__WHAT TO WORK ON__.
Please repeat the data in full, character for character.

__DATA SEGMENT__.

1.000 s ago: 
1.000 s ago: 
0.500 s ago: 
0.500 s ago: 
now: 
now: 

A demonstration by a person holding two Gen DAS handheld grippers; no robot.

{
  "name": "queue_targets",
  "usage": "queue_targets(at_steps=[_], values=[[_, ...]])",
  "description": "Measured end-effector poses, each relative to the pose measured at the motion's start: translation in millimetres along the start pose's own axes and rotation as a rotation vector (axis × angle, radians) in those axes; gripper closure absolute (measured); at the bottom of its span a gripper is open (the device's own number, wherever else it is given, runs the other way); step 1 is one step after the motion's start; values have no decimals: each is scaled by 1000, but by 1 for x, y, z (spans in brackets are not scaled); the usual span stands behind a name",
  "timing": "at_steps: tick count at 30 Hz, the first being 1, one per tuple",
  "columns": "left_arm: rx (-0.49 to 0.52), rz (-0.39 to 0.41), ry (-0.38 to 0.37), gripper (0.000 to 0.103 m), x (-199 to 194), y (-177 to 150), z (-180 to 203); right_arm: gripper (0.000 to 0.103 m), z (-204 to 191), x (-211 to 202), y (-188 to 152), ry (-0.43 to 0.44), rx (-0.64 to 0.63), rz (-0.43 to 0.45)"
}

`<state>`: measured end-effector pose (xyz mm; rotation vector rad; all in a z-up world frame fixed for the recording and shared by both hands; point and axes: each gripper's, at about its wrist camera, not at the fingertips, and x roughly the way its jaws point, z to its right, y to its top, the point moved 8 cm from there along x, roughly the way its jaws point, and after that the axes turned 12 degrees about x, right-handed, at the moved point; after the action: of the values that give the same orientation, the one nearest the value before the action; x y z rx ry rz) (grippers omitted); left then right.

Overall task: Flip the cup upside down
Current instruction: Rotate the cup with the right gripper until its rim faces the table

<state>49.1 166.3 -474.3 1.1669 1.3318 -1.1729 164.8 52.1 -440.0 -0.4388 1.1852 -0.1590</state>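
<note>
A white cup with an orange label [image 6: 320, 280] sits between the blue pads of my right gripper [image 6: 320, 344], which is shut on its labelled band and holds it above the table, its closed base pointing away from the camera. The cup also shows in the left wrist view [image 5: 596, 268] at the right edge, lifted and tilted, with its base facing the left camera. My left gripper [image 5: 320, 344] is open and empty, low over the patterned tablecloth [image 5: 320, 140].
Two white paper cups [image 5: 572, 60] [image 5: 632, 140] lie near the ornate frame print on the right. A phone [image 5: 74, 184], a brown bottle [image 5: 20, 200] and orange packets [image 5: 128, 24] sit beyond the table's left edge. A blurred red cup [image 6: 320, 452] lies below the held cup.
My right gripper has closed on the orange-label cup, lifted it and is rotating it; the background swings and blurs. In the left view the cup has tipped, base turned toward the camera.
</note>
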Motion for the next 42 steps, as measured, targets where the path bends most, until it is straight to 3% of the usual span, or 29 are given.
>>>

__RESPONSE AREA__.
1.000 s ago: 
1.000 s ago: 
0.500 s ago: 
0.500 s ago: 
now: 
now: 

A demonstration by a person holding two Gen DAS handheld grippers; no robot.

{
  "name": "queue_targets",
  "usage": "queue_targets(at_steps=[_], values=[[_, ...]])",
  "description": "Measured end-effector poses, each relative to the pose measured at the motion's start: translation in millimetres along the start pose's own axes and rotation as a rotation vector (axis × angle, radians) in those axes; gripper closure absolute (measured); at the bottom of its span a gripper is open (the device's own number, wherever else it is given, runs the other way); step 1 is one step after the motion's start; values have no decimals: each is scaled by 1000, but by 1 for x, y, z (spans in brackets are not scaled); the usual span stands behind a name",
  "timing": "at_steps: tick count at 30 Hz, the first being 1, one per tuple",
  "columns": "left_arm: rx (-0.49 to 0.52), rz (-0.39 to 0.41), ry (-0.38 to 0.37), gripper (0.000 to 0.103 m), x (-199 to 194), y (-177 to 150), z (-180 to 203); right_arm: gripper (0.000 to 0.103 m), z (-204 to 191), x (-211 to 202), y (-188 to 152), ry (-0.43 to 0.44), rx (-0.64 to 0.63), rz (-0.43 to 0.45)"
}

`<state>`: measured end-effector pose (xyz mm; rotation vector rad; all in a z-up world frame fixed for the recording and shared by both hands; point and axes: each gripper's, at about its wrist camera, not at the fingertips, and x roughly the way its jaws point, z to its right, y to its top, the point moved 8 cm from there along x, roughly the way its jaws point, and after that the axes turned 12 degrees about x, right-handed, at the moved point; after the action: of the values that give the same orientation, the one nearest the value before the action; x y z rx ry rz) (grippers omitted); left then right.

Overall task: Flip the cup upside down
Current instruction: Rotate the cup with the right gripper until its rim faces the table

<state>49.1 166.3 -474.3 1.1669 1.3318 -1.1729 164.8 52.1 -440.0 -0.4388 1.1852 -0.1590</state>
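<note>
A white cup with an orange label [image 6: 320, 280] sits between the blue pads of my right gripper [image 6: 320, 344], which is shut on its labelled band and holds it above the table, its closed base pointing away from the camera. The cup also shows in the left wrist view [image 5: 596, 268] at the right edge, lifted and tilted, with its base facing the left camera. My left gripper [image 5: 320, 344] is open and empty, low over the patterned tablecloth [image 5: 320, 140].
Two white paper cups [image 5: 572, 60] [image 5: 632, 140] lie near the ornate frame print on the right. A phone [image 5: 74, 184], a brown bottle [image 5: 20, 200] and orange packets [image 5: 128, 24] sit beyond the table's left edge. A blurred red cup [image 6: 320, 452] lies below the held cup.
My right gripper has closed on the orange-label cup, lifted it and is rotating it; the background swings and blurs. In the left view the cup has tipped, base turned toward the camera.
</note>
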Motion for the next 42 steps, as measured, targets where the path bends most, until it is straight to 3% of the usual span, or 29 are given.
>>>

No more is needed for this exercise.